** Data follows **

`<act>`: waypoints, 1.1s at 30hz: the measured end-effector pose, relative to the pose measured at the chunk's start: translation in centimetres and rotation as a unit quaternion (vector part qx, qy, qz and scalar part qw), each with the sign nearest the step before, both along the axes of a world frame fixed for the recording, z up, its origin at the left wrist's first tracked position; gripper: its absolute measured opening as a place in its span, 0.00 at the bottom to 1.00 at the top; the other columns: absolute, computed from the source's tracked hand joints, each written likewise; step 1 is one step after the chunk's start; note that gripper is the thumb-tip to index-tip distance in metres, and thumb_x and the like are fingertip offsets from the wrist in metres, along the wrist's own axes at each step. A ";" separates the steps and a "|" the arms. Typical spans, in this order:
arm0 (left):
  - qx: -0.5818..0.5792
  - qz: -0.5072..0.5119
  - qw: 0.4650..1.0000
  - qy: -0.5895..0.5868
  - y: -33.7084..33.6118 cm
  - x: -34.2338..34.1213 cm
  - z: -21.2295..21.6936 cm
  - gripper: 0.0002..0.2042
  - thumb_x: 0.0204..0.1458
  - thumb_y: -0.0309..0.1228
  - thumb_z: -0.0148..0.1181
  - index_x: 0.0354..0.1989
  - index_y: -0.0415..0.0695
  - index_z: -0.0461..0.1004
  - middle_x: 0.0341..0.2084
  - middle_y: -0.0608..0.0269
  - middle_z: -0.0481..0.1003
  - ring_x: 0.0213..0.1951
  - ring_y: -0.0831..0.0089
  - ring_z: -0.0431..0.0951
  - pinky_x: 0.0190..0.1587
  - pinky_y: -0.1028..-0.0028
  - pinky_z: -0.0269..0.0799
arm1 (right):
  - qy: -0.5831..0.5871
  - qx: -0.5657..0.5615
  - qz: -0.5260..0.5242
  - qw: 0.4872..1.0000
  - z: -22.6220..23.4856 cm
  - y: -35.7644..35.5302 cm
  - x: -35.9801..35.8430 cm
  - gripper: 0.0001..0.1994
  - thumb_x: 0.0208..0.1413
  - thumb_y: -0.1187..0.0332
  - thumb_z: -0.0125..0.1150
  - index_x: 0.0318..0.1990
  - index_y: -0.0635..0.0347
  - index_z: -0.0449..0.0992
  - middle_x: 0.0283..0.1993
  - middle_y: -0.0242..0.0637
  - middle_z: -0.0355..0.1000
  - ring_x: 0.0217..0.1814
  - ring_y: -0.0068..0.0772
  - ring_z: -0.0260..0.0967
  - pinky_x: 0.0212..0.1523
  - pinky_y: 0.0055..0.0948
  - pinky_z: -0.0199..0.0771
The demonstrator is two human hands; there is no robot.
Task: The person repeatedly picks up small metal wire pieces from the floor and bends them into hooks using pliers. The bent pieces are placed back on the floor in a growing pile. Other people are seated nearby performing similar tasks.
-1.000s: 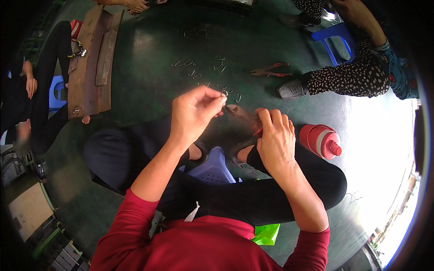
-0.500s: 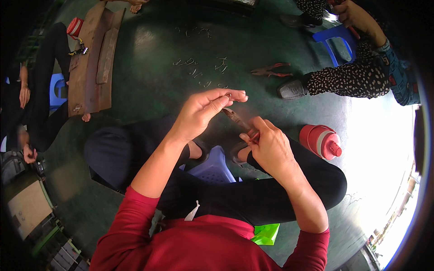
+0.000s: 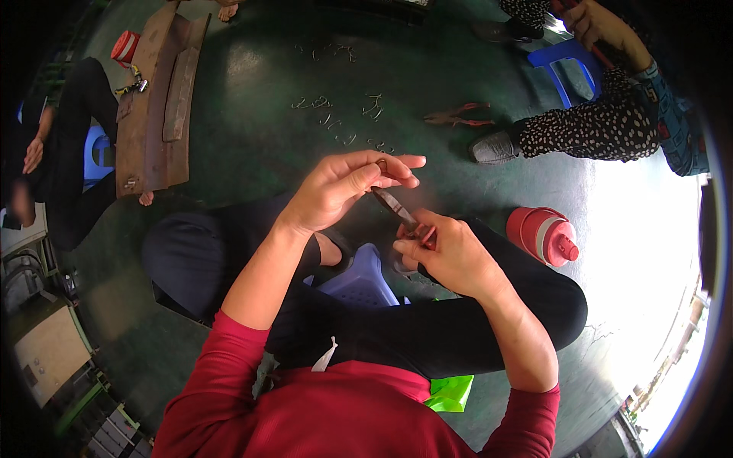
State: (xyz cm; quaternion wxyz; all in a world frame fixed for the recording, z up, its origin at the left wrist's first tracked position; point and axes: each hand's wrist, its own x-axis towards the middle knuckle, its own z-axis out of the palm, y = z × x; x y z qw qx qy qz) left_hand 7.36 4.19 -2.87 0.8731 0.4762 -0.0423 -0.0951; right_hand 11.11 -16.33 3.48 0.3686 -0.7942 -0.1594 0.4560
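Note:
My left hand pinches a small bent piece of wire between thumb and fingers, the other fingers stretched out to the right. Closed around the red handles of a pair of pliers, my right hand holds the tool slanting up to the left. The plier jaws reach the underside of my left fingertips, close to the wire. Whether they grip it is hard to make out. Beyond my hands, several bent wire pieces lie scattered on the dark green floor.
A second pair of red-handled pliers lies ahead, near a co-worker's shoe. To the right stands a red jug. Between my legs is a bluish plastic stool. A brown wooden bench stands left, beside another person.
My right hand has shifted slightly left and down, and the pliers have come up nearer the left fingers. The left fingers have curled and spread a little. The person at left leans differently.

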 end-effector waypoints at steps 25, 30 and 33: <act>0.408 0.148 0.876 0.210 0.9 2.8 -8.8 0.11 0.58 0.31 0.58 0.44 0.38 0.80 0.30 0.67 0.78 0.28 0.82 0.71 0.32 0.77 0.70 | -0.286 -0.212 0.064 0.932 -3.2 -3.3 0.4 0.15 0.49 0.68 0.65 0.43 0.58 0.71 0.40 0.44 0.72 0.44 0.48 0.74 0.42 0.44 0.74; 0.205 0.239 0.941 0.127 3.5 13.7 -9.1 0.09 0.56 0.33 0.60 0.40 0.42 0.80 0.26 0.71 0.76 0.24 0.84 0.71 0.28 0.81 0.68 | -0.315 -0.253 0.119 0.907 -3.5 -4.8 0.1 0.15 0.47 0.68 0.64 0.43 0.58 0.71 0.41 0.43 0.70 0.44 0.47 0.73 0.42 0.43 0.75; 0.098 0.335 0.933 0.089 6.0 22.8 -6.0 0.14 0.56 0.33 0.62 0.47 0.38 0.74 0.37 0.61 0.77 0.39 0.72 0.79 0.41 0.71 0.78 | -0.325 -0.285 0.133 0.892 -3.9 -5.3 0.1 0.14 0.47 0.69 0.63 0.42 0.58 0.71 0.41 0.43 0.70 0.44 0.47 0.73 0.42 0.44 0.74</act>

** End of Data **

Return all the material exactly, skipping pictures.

▸ Exercise solution
`<act>`: waypoints, 1.1s at 30hz: the measured end-effector pose, relative to the pose measured at the chunk's start: translation in centimetres and rotation as a unit quaternion (vector part qx, qy, qz and scalar part qw), each with the sign nearest the step before, both along the axes of a world frame fixed for the recording, z up, its origin at the left wrist's first tracked position; gripper: its absolute measured opening as a place in its span, 0.00 at the bottom to 1.00 at the top; the other columns: absolute, computed from the source's tracked hand joints, each written likewise; step 1 is one step after the chunk's start; note that gripper is the thumb-tip to index-tip distance in metres, and thumb_x and the like are fingertip offsets from the wrist in metres, along the wrist's own axes at each step. A ";" separates the steps and a "|" the arms. Typical spans, in this order:
arm0 (left):
  - qx: -0.5818..0.5792
  - qz: -0.5072..0.5119
  - qw: 0.4650..1.0000
  - qy: -0.5895..0.5868
  - y: -33.7084..33.6118 cm
  - x: -34.2338..34.1213 cm
  - z: -21.2295..21.6936 cm
  - gripper: 0.0002..0.2042
  - thumb_x: 0.0204..0.1458
  - thumb_y: -0.0309..0.1228
  - thumb_z: -0.0148..0.1181
  - index_x: 0.0354..0.1989
  - index_y: -0.0415..0.0695
  - index_z: -0.0461..0.1004
  - middle_x: 0.0341..0.2084
  - middle_y: -0.0608..0.0269
  - middle_z: -0.0481..0.1003
  - ring_x: 0.0213..0.1951
  - ring_y: -0.0831..0.0089
  - ring_z: -0.0431..0.0951
  - pinky_x: 0.0190..0.1587
  - pinky_y: -0.1028..-0.0028
  - pinky_z: -0.0269..0.0799
arm1 (right):
  - qy: -0.5831..0.5871
  - qx: -0.5657..0.5615
  - qz: -0.5260..0.5242
  - qw: 0.4872..1.0000
  - z: -22.6220..23.4856 cm
  - y: -35.7644..35.5302 cm
  - x: -35.9801..35.8430 cm
  - gripper: 0.0001..0.1994
  - thumb_x: 0.0208..0.1413
  - thumb_y: -0.1187..0.0332
  - thumb_z: -0.0125..0.1150
  - index_x: 0.0318..0.1990
  - index_y: -0.0635..0.0347
  - index_z: -0.0449..0.0992
  - middle_x: 0.0283..0.1993
  - middle_y: -0.0242..0.0637
  - middle_z: -0.0355..0.1000
  - ring_x: 0.0217..0.1814
  - ring_y: -0.0068..0.0772
  - ring_z: -0.0260..0.0967
  - pinky_x: 0.0212..0.1523
  - pinky_y: 0.0055..0.0948
  - pinky_z: -0.0199..0.0771
The demonstrator is two human hands; there is no robot.
Task: The person repeatedly picks up small metal wire pieces from the floor and bends them into hooks using pliers. The bent pieces are placed back on the floor in a growing pile. Other people are seated nearby performing similar tasks.
-1.000s: 
-0.500s: 
+0.000s: 
State: (xyz cm; quaternion wxyz; all in a world frame fixed for the recording, z up, its origin at the left wrist's first tracked position; point and axes: each hand's wrist, its own x-axis towards the middle knuckle, its own z-axis out of the palm, y = z × x; x y z qw qx qy qz) left_hand 7.36 4.19 -2.87 0.8731 0.4762 -0.0423 -0.0951; right_hand 11.11 -16.33 3.48 0.3686 -0.7942 -0.1594 0.4560
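Note:
My left hand pinches a small bent piece of wire between thumb and fingers, the other fingers stretched out to the right. Closed around the red handles of a pair of pliers, my right hand holds the tool slanting up to the left. The plier jaws reach the underside of my left fingertips, close to the wire. Whether they grip it is hard to make out. Beyond my hands, several bent wire pieces lie scattered on the dark green floor.
A second pair of red-handled pliers lies ahead, near a co-worker's shoe. To the right stands a red jug. Between my legs is a bluish plastic stool. A brown wooden bench stands left, beside another person.
My right hand has shifted slightly left and down, and the pliers have come up nearer the left fingers. The left fingers have curled and spread a little. The person at left leans differently.
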
 end-effector waypoints at steps 25, 30 and 33: <act>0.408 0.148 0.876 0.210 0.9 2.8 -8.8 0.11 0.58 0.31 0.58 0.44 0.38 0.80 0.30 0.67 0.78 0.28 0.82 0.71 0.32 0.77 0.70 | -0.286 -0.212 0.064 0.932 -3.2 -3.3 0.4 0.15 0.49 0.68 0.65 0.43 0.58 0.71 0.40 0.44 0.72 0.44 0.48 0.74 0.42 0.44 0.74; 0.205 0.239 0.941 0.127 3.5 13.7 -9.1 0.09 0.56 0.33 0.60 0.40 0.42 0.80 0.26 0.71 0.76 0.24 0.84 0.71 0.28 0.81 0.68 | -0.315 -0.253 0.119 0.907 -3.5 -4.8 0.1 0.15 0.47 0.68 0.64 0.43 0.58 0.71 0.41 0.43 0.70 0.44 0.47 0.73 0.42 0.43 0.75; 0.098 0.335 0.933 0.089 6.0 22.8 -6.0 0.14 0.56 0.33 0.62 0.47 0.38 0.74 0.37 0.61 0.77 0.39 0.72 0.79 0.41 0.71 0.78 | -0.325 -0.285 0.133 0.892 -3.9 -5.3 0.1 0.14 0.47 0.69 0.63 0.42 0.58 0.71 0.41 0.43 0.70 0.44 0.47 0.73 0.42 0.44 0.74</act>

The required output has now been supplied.